▶ _EXERCISE GOAL_:
Your output should be the lines from the start of the data through the line containing "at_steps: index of", exactly and nothing more.

(Dataset entries)
- Opening Delimiter -

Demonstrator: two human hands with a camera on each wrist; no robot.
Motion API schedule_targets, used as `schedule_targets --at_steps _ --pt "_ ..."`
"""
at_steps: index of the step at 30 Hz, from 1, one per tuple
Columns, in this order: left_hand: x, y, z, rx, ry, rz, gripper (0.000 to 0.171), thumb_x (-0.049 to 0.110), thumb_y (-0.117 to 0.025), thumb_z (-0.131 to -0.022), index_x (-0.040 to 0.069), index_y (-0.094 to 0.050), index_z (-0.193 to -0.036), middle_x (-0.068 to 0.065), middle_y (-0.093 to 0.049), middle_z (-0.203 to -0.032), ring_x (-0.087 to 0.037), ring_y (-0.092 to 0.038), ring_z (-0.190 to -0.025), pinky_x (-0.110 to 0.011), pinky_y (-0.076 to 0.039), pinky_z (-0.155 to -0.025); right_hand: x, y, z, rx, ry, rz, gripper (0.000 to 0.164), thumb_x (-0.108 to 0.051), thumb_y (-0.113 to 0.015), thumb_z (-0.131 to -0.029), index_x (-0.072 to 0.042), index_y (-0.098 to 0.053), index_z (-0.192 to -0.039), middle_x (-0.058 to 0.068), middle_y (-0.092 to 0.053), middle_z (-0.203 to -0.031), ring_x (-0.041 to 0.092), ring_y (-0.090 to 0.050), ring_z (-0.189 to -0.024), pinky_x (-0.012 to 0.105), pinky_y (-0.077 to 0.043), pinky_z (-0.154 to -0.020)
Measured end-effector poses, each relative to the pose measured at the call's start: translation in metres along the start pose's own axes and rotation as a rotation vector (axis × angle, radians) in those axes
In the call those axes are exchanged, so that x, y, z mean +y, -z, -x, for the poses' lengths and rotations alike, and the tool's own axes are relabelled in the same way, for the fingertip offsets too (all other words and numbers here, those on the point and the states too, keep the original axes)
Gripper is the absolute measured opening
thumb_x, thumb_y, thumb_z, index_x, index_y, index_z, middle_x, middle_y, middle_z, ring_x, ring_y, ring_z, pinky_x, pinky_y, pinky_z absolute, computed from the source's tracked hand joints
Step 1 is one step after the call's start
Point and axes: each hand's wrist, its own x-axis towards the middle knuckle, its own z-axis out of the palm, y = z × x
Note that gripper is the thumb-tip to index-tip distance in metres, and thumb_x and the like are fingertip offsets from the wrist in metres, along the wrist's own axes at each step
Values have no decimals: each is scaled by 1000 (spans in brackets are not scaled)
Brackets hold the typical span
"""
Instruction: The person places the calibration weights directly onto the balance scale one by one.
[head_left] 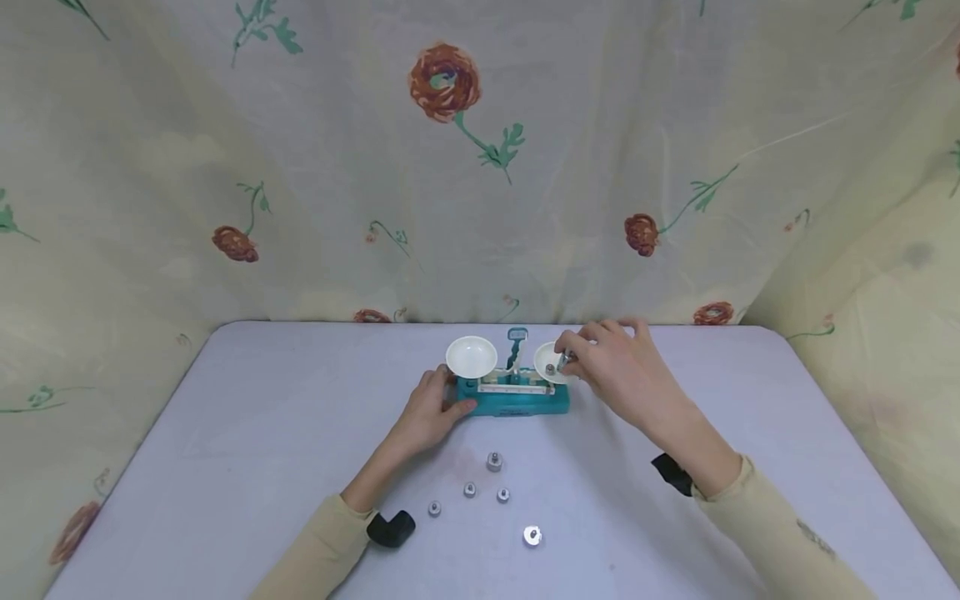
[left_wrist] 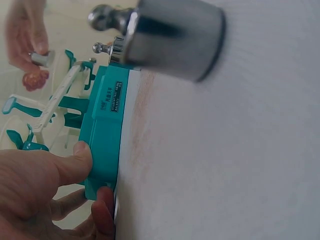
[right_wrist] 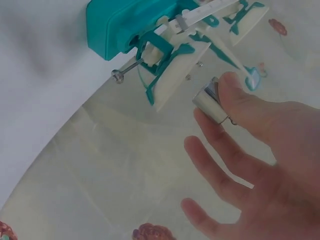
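A teal balance scale (head_left: 517, 404) with two white pans stands towards the back of the table. My left hand (head_left: 427, 414) grips the left end of its base, thumb on the front and fingers round the end. Over the right pan (head_left: 542, 357), my right hand (head_left: 622, 371) pinches a shiny metal weight (right_wrist: 210, 102) between thumb and index finger, the other fingers spread. A small weight (head_left: 551, 369) sits in that pan, below the pinched one. In the head view, the left pan (head_left: 471, 357) holds nothing.
Several loose metal weights lie in front of the scale, among them a knobbed weight (head_left: 494, 462) and a disc-like weight (head_left: 532, 536) nearer the front. Behind the table (head_left: 285, 417) hangs a flowered cloth (head_left: 330, 167). A metal screw (right_wrist: 117, 76) sticks out from the scale's right end.
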Motion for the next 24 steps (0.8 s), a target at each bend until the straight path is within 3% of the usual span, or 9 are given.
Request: schedule_targets --at_steps 24 --pt "0 2 -1 -5 -6 5 58 24 -72 -105 -3 -48 -152 -26 -58 -144 -30 -61 -110 -49 -60 -96 14 -16 -19 -46 -7 -33 26 -14 -83 -94 -16 -77 -120 15 -78 -129 42 -68 -123 72 -41 -114"
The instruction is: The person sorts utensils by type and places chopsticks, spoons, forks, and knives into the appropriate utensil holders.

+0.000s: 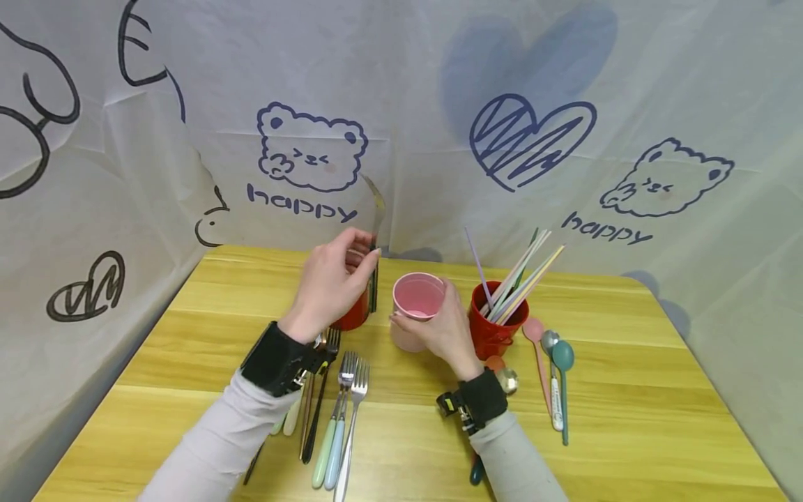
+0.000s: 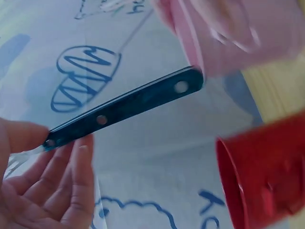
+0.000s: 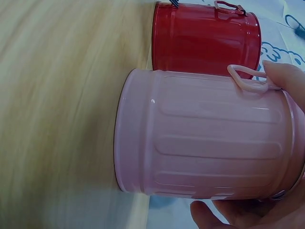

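My left hand (image 1: 335, 279) pinches a knife (image 1: 378, 209) by its dark riveted handle (image 2: 126, 107), metal end up, in the air left of a pink bucket (image 1: 408, 335). The metal end looks curved and is blurred. My right hand (image 1: 445, 331) grips the pink bucket near its rim, with the thumb by the wire handle. That bucket (image 3: 214, 138) stands upright on the table, and its visible inside holds nothing. A red bucket (image 1: 354, 315) stands behind my left hand, partly hidden.
Several forks (image 1: 346, 411) lie at the left front. Another red bucket (image 1: 495, 335) on the right holds several straws (image 1: 521, 279). Right of it lie spoons (image 1: 563, 359), some partly hidden by my right arm. A drawn-on sheet (image 1: 414, 139) hangs behind the table (image 1: 627, 418).
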`<state>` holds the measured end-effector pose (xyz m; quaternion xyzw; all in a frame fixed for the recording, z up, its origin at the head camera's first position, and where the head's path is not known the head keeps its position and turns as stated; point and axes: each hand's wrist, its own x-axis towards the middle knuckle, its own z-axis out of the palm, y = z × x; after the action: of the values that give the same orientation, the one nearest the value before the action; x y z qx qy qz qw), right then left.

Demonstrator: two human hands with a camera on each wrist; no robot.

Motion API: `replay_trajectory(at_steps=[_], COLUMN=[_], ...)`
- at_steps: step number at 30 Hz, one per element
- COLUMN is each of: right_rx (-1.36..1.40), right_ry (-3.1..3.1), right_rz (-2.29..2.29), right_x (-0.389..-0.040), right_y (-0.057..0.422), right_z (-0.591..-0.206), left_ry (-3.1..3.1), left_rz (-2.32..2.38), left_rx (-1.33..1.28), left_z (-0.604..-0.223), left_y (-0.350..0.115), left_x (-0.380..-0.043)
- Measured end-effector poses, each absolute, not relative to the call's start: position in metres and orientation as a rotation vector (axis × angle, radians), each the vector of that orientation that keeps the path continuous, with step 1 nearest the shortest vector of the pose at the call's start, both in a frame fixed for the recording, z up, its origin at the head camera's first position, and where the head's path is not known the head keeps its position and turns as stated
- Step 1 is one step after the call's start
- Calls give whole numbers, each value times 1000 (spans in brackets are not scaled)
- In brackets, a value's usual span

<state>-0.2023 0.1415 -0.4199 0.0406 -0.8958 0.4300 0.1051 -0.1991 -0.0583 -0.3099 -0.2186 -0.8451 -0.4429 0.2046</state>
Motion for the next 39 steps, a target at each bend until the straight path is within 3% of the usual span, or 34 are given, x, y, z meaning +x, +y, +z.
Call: replay_trajectory(at_steps=[14,39], right_rx=[196,321], right_ry=[-2601,-2571], right_rz=[1290,1359], right_x=[-205,-211], right_y=[145,156], right_z=[-422,-424], left_ry=[-2256,-2629], left_rz=[-1262,-905], left_rx=[-717,-695], left_z=[-324,-375], left_y=[-14,8], left_x=[-218,-225])
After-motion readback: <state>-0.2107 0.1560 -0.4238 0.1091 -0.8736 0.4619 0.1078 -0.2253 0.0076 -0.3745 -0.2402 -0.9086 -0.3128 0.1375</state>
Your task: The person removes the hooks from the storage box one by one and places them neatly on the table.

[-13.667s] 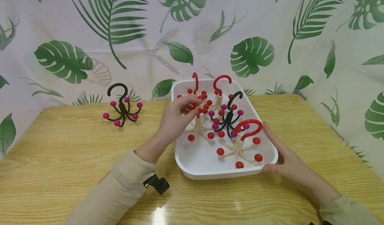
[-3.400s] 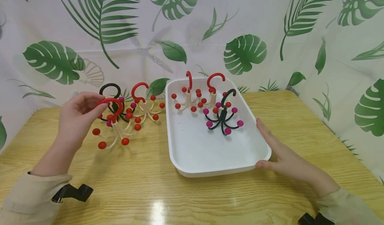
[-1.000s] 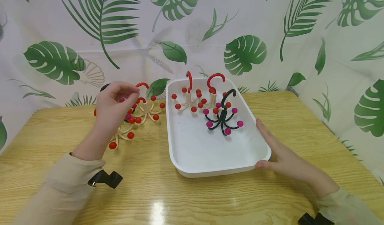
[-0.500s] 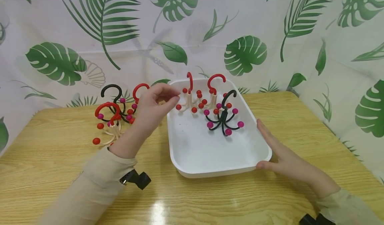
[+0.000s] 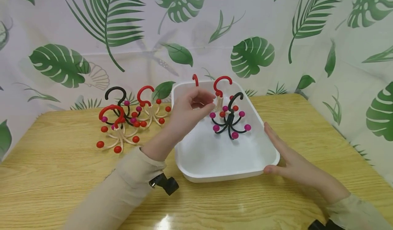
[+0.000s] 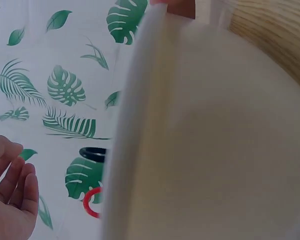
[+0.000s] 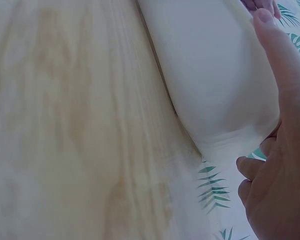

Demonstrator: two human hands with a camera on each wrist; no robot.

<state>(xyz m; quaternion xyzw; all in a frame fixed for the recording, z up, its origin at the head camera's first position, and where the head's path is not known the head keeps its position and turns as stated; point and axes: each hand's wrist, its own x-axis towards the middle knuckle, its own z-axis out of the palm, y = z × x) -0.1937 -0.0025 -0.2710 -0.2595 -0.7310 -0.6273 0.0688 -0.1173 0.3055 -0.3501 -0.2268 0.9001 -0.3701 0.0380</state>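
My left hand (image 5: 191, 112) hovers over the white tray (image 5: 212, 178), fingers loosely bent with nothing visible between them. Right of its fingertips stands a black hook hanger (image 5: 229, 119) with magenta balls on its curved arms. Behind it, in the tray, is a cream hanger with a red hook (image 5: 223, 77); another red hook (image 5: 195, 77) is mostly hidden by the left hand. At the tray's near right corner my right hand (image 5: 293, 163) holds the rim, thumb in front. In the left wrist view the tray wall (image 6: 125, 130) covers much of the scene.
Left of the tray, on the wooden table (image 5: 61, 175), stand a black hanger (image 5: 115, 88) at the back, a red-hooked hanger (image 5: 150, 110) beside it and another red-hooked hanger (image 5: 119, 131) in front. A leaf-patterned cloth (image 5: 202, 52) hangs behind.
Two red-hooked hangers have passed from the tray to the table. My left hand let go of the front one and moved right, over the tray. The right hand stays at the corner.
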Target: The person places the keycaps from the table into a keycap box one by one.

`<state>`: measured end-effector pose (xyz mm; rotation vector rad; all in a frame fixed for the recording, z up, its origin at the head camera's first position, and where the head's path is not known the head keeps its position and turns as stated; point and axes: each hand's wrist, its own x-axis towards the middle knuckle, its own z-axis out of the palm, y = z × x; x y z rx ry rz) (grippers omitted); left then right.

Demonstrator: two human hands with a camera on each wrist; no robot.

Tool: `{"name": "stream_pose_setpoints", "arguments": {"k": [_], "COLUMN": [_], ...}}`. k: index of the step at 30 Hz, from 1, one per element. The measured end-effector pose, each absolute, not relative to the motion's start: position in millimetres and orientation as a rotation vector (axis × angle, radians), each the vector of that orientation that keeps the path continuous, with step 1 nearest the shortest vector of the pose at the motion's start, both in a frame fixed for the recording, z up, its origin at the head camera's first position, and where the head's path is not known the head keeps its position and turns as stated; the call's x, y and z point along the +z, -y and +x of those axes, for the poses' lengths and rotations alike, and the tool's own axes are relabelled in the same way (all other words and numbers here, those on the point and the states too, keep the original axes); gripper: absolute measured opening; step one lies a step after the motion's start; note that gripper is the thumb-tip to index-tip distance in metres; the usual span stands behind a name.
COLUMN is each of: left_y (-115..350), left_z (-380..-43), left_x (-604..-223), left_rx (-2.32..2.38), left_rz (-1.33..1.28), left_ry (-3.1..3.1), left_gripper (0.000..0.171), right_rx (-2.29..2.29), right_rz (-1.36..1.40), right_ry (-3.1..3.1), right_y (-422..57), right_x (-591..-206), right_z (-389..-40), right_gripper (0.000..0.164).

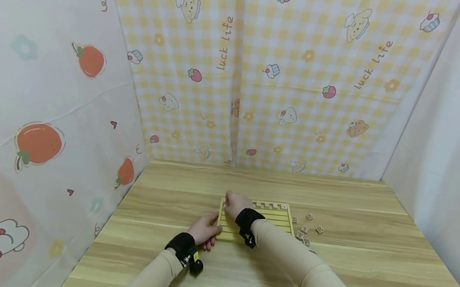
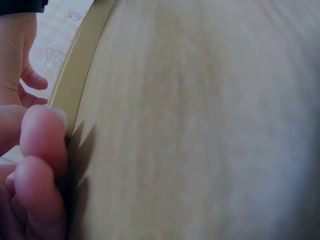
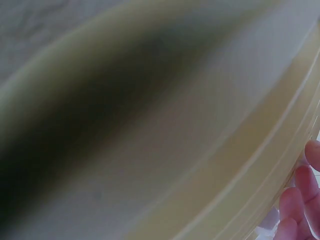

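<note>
A yellow board (image 1: 226,234) with raised strips across it lies on the table. Along its far edge sits a row of small square tiles (image 1: 267,205). My left hand (image 1: 203,230) holds the board's left side, thumb over the rim; in the left wrist view its curled fingers (image 2: 42,145) are against the side wall. At the far left corner my right hand (image 1: 238,204) pinches a small pale tile (image 1: 225,205), mostly hidden by the fingers. In the right wrist view the bent fingertips (image 3: 292,200) are low over the strips.
Several loose tiles (image 1: 304,228) are scattered on the wooden table (image 1: 345,251) just right of the board. The right forearm (image 1: 294,255) crosses over the board and hides part of it. Patterned cloth (image 1: 261,95) hangs behind the table and at both sides.
</note>
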<state>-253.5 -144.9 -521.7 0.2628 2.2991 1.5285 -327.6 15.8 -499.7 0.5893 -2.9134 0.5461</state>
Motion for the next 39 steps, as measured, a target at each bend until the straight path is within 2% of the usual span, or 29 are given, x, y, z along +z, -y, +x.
{"name": "stream_pose_setpoints", "arguments": {"k": [5,16,20,28,33,36,39], "left_y": [139.3,126.7,125.7,135.4,142.3,144.8,143.9], "left_z": [-253.0,-251.4,-250.9,-254.3,-256.5,-256.5,-255.5], "left_x": [-521.1,-525.9,-525.9,-522.8,-523.3,-523.1,-524.3], "left_rx": [1.53,1.544,1.542,1.556,1.514,1.507,1.515], "left_rz": [0.265,0.295,0.302,0.278,0.273,0.282,0.287], "left_ry": [-2.276,-2.229,-2.216,-2.201,-2.261,-2.292,-2.291], "left_gripper": [0.066,0.065,0.064,0.067,0.068,0.07,0.071], "right_rx": [0.552,0.531,0.631,0.684,0.651,0.632,0.611], "right_rz": [0.537,0.48,0.507,0.387,0.202,0.101,0.062], "right_ry": [2.942,2.965,2.96,3.066,3.173,3.25,3.304], "right_y": [-22.0,-37.9,-54.7,-139.8,-199.1,-223.8,-241.7], "right_x": [-497.6,-499.1,-488.0,-455.7,-449.7,-451.8,-458.5], "right_z": [-323.2,-314.7,-311.8,-320.8,-322.7,-324.1,-324.0], "right_gripper": [0.028,0.03,0.024,0.013,0.025,0.036,0.04]}}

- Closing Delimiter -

▶ _FINISHED EXERCISE_:
Demonstrator: two human hands with a camera on each wrist; no robot.
Motion API schedule_targets, used as `schedule_targets --at_steps _ --pt "_ ..."`
"""
at_steps: index of the step at 30 Hz, from 1, one per tuple

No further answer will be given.